UI Spec describes the interface: screens, blocks, purposes, templates, navigation, theme. Data Spec describes the data model: entities, fields, types, relationships, enumerations. Together they form a complete description of an application. See UI Spec Format and Data Spec Format.
Workflow
Do I need a Data Spec?
No. A UI Spec is enough to start exploring and building. The Data Spec adds value when you want AI agents to understand your data model — field types, constraints, relationships — and generate more accurate backend code. You can add it later when you are ready.
Can I use Spec Canvas for an existing app?

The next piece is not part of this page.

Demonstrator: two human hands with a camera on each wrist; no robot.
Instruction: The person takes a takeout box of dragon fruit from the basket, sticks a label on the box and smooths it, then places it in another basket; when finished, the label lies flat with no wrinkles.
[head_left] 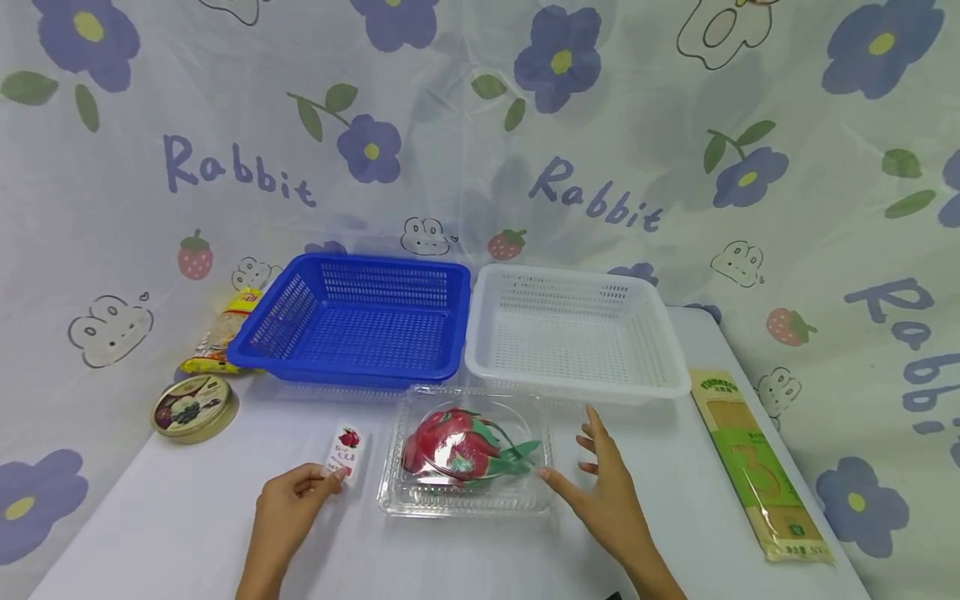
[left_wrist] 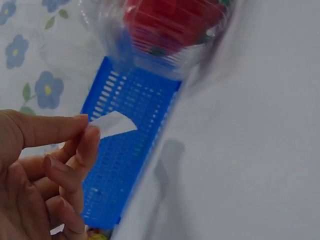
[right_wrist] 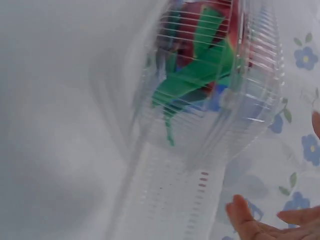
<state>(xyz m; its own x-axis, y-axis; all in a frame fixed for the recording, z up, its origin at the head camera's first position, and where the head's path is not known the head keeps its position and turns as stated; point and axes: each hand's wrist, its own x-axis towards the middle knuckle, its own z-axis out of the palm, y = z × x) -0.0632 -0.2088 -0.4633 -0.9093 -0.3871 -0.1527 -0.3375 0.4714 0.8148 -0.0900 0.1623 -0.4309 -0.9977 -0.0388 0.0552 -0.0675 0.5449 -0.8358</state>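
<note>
Between finger and thumb my left hand (head_left: pixel 288 504) pinches a small white label (head_left: pixel 346 452) printed with a red fruit and red writing. In the left wrist view the label (left_wrist: pixel 114 125) curls a little at its free end. In front of me a clear plastic clamshell box (head_left: pixel 468 500) sits closed on the table, with a red dragon fruit (head_left: pixel 450 446) with green leafy tips inside. My right hand (head_left: pixel 607 492) is at the box's right side, fingers spread and holding nothing. Its thumb tip is close to the box; whether it touches I cannot tell.
Behind the box stand a blue basket (head_left: pixel 352 377) and a white basket (head_left: pixel 577 385), side by side. At the left lie a round tin (head_left: pixel 193 408) and a yellow snack bag (head_left: pixel 217 342). A long green-and-tan noodle packet (head_left: pixel 757 475) lies at the right. A patterned curtain (head_left: pixel 465 125) hangs behind.
</note>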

Yes. You can reconstruct a spec from code, screenshots, or your own knowledge of the application. Once you have a spec, the app becomes easier to discuss with AI agents, refactor, and evolve. See Reconstruct an Existing App.
How detailed should my spec be?
As detailed as you need. Start rough (screen titles and purposes only) and add detail where it matters. Different screens can be at different detail levels. See Progressive Precision for guidance.
Implementations
Can Spec Canvas generate a full application?
Spec Canvas generates HTML previews for individual screens — these are visual explorations, not production code. To build a full application, export the spec and hand it to a coding agent (in an IDE, terminal, or chat). The agent uses the spec as a blueprint to generate the complete application. See Prepare Handoff to AI.
What can I do with HTML implementations?
HTML implementations are AI-generated visual interpretations of your screens. You can use them to evaluate whether the spec produces the right result, compare approaches from different agents, share previews with stakeholders, or hand them to a coding agent as a visual reference alongside the spec. Each block in the generated HTML is marked with a ui-spec-block-id attribute, so agents can map it back to the spec precisely.